Only the lines from the one with "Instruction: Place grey" to the end of the data below should be returned, each exactly as it stands.

- [Recorded data]
%%

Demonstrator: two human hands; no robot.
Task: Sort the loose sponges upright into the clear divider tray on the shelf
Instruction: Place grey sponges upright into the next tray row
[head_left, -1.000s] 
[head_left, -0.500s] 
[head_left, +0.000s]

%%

- [Written reply]
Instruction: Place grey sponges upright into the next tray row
[head_left, -1.000s] 
[head_left, -0.500s] 
[head_left, +0.000s]

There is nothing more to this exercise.